Data items:
§ §

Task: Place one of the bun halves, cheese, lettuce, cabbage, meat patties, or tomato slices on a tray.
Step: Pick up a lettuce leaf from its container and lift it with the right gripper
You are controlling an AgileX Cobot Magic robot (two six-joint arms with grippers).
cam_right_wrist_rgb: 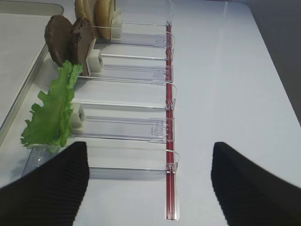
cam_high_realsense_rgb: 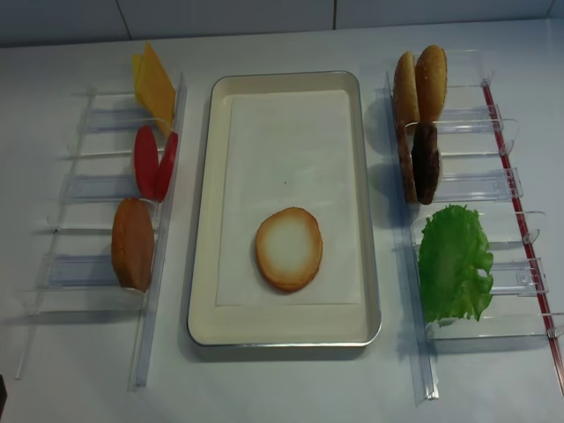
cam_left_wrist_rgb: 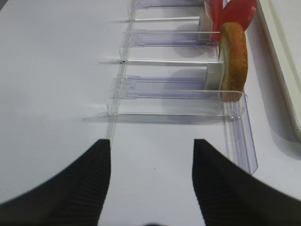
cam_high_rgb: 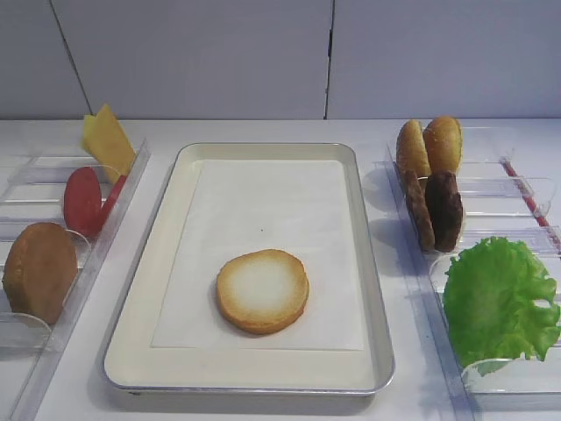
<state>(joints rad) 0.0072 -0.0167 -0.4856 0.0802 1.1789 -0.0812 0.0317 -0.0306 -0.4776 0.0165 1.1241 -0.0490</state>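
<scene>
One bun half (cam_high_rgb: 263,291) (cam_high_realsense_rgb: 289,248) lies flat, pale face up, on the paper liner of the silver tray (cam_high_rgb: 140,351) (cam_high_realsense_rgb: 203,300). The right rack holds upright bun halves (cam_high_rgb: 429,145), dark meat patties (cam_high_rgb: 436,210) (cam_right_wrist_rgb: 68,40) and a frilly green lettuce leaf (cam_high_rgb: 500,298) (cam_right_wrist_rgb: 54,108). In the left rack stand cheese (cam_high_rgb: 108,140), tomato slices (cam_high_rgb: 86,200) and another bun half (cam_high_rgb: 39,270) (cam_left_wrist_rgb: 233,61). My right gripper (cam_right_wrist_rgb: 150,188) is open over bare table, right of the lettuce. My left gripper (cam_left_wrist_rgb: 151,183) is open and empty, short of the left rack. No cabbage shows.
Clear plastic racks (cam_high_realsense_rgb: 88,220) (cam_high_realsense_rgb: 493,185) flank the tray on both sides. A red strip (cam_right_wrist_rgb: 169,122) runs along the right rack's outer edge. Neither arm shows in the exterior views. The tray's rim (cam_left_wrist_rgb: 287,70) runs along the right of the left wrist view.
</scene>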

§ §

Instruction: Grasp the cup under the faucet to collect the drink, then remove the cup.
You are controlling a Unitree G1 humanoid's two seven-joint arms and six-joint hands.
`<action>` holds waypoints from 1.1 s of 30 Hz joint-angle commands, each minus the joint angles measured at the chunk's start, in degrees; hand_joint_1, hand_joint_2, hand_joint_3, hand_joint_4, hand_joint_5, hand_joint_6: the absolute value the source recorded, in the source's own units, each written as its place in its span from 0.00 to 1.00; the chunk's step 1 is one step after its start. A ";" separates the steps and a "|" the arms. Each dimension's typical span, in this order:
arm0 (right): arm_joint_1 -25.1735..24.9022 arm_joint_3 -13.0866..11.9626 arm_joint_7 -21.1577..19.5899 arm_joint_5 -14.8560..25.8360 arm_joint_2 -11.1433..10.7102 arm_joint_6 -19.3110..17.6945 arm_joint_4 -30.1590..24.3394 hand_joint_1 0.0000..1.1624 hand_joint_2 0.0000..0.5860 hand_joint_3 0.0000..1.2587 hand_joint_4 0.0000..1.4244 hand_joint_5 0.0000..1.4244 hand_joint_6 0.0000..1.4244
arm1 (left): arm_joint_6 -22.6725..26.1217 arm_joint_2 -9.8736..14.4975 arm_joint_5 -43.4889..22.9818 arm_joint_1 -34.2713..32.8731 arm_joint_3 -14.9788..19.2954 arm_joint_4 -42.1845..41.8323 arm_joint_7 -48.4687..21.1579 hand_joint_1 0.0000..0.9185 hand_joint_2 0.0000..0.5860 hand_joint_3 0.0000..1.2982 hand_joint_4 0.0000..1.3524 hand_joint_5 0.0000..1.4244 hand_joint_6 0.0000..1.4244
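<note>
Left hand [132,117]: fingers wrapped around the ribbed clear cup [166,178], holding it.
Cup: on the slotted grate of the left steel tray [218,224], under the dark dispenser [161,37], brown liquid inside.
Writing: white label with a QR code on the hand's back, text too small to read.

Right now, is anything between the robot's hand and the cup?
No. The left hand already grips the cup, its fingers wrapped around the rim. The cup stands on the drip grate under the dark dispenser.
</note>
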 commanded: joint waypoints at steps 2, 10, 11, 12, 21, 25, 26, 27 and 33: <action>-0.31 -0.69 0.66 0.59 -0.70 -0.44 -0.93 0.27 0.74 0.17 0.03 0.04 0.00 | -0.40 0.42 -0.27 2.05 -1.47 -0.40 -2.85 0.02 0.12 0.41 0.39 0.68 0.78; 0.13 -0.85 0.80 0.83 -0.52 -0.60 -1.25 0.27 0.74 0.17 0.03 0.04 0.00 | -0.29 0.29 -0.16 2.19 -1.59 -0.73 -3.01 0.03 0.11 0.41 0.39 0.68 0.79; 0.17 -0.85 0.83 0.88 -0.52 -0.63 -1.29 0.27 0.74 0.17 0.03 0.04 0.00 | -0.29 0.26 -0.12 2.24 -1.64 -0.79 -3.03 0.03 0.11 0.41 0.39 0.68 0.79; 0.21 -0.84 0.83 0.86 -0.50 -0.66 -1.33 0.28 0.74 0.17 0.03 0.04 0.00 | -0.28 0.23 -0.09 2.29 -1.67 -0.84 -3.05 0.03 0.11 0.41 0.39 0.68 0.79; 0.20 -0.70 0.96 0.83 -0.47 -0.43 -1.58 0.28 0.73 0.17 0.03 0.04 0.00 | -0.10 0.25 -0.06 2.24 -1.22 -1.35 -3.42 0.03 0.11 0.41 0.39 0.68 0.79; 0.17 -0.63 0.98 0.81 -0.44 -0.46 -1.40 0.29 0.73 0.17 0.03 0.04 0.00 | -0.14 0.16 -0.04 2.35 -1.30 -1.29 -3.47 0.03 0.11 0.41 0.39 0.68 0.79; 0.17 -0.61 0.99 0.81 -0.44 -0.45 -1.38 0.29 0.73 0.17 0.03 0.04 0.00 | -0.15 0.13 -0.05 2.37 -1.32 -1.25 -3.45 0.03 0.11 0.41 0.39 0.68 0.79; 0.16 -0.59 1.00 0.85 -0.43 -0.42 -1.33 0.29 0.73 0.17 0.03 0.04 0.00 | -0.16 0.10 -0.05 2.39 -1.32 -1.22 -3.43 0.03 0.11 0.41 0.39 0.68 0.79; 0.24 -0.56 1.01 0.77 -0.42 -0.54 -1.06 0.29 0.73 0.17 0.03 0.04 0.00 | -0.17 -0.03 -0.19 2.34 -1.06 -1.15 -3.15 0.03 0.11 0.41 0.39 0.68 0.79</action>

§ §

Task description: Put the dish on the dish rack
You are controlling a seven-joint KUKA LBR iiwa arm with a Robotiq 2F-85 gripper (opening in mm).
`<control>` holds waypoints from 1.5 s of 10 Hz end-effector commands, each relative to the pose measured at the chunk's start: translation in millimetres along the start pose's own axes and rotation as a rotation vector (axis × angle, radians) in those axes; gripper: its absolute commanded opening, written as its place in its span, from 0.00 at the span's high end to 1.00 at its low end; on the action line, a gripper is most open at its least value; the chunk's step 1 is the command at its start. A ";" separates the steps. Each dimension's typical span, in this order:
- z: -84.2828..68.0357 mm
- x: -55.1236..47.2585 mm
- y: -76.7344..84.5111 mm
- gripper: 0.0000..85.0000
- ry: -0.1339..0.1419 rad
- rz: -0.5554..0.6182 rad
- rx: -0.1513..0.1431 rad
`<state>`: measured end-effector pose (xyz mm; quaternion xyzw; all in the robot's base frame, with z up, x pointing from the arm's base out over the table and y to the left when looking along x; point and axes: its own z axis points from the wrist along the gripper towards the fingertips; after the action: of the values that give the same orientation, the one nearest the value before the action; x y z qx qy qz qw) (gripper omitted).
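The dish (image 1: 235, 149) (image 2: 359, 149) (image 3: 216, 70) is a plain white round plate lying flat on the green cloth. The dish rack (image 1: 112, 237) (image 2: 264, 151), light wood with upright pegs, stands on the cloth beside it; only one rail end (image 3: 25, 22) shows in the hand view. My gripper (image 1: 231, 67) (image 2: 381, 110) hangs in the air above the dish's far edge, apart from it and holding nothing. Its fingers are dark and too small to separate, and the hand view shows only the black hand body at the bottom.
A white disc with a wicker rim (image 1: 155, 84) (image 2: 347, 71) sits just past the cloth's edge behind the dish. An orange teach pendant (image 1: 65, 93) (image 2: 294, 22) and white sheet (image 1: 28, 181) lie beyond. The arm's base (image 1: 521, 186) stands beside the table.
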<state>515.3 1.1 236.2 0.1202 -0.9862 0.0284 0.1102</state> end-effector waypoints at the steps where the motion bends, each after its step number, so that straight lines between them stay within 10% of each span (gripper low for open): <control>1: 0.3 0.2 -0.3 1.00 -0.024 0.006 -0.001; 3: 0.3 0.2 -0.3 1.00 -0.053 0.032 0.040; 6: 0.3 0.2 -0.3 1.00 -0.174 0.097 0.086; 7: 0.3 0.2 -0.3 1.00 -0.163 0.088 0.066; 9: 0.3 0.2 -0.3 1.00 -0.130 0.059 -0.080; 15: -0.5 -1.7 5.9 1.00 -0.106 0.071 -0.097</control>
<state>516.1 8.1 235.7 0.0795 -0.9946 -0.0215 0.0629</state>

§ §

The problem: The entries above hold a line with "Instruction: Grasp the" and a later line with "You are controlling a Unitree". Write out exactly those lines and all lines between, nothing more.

Answer space:
Instruction: Grasp the cup under the faucet to collect the drink, then remove the cup.
You are controlling a Unitree G1 humanoid's two seven-joint arms and six-joint hands.

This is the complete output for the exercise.